Lastly, to optimize the algorithm and ensure consistent behavior:

  1. When all f-values of nodes in the frontier are equal, the algorithm will break the tie by comparing their Manhattan distances. This allows the algorithm to avoid unnecessary expansions while maintaining its optimal heuristic.
  2. Nodes will be placed in the frontier in order of lowest x-value first, followed by lowest y-value, then lowest z-value. (This effectively functions as a third tie-breaker.)

With these constraints and rules defined, the A* search algorithm should find the shortest horse jumping path from any given start cross point to any given goal cross point. The algorithm can be represented in pseudocode as follows:

Establish two lists, frontier and explored
Add node_start to frontier

while frontier is not empty:
    current_node ← remove the node from frontier with the lowest f(node) =
        g(node) + h(node) (or secondarily, the lowest Manhattan distance)

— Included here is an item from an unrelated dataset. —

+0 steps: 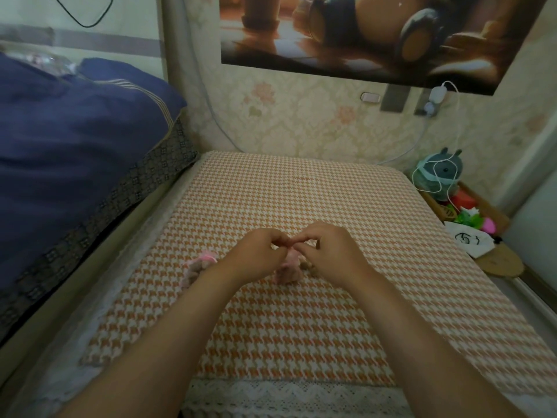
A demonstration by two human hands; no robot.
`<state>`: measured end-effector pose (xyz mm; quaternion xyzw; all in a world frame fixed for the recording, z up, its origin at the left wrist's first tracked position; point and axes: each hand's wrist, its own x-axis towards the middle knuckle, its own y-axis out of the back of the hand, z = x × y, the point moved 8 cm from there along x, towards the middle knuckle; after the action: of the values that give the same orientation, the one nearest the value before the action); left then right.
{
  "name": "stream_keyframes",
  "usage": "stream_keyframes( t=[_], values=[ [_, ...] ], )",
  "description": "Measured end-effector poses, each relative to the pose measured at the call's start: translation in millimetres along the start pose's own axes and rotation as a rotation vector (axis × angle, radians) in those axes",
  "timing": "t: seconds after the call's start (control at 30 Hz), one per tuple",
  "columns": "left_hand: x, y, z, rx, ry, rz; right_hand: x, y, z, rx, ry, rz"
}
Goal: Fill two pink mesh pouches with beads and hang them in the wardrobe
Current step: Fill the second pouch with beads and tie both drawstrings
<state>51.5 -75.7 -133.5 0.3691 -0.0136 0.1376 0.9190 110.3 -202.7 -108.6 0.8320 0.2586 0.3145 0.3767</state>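
At centre frame, on the houndstooth cloth, both hands meet above a pink pouch. The left hand and right hand are each pinched shut at the pouch's top, fingertips nearly touching one another; whether they grip a drawstring or the mesh itself cannot be told. This pouch stands roughly upright, long axis vertical, mouth pointing up into the fingers, base resting on the cloth. A few brownish beads lie just right of it, partly hidden by the right wrist.

A second pouch lies left of centre, beside the left forearm, long axis running diagonally, gathered pink mouth toward the upper right. It appears filled; contents blurred.

At left of the frame, a blue quilt. At right edge, a plush toy with a white cable draped over it.
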Motion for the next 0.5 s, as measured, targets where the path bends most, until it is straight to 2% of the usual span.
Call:
stream_keyframes(
  t=[0.13, 0.33, 0.5],
  values=[
    [4, 0, -2, 0.042, 0.011, 0.010, 0, 12, 19, -0.010, -0.077, 0.023],
    [5, -1, -2, 0.033, 0.023, 0.022, -11, 0, 50, -0.215, -0.249, -0.170],
    [5, -3, -1, -0.020, 0.031, 0.015, -14, -14, 53, -0.316, -0.262, -0.254]
  ],
)
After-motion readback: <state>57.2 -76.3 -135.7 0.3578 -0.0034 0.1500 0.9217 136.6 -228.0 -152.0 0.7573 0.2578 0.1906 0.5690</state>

    if current_node is goal_node:
        return current_node as the solution and EXIT

    Generate a list next_nodes of each state that follows current_node

    for each next_node:
        next_path_cost = g(current_node) + d(current_node, next_node)
        if no coordinate of next_node is 0 or 9:
            CONTINUE
        if any coordinate of next_node is less than 0 or greater than 9:
            CONTINUE
        if current_node and next_node are in different sub-boards:
            if current_node is not on an edge:
                CONTINUE
        if next_node is in frontier AND g(next_node) <= next_path_cost:
            CONTINUE
        else if g(next_node) is in explored:
            if g(next_node) <= next_path_cost:
                CONTINUE
            Move next_node from explored to frontier
        else:
            Add next_node to frontier
            h(next_node) ← heuristic distance to goal_node
        g(next_node) ← next_path_cost
    Add current_node to explored

if current_node is not goal_node EXIT with error (failure)

The algorithm is demonstrated visually below with a search tree from a start node on the top face of the Rubik’s cube to a goal node on the bottom face of the cube. The coordinates are based on (0,0,0) being one of the bottom corners of the cube. The tree has been pruned for simplicity of demonstration; the algorithm expanded several dozen nodes during its search and the entire tree could not easily fit in a readable way.

Sample Search Tree

In this search, the algorithm expanded every child of the start node, and every child of each of those nodes, before finding the optimal path through (2,9,2). Once it reached the edge of the top sub-board at (0,9,3), it made its way easily down the cube without much looking back to check nodes further back in the queue.

At (0,0,3) the algorithm reached the bottom of the cube, at which point two of its child nodes on the bottom presented identical optimal paths to the goal. The selection of the first node reflects the algorithm’s priority of lowest independent coordinate values. With this behavior and the Manhattan distance as a secondary heuristic together functioning to focus the algorithm, it was able to orient toward the optimal path without getting too deep into other, less optimal paths early in its search.

I only had about 24 hours to turn this exam in while attending other classes and studying for their exams as well, so there’s likely plenty of room for optimizing this algorithm, or to take a more efficient approach overall. But for this quick turnaround I earned a 95, and given that this is a hybrid course for both graduate and undergraduate students, I feel pretty good about that!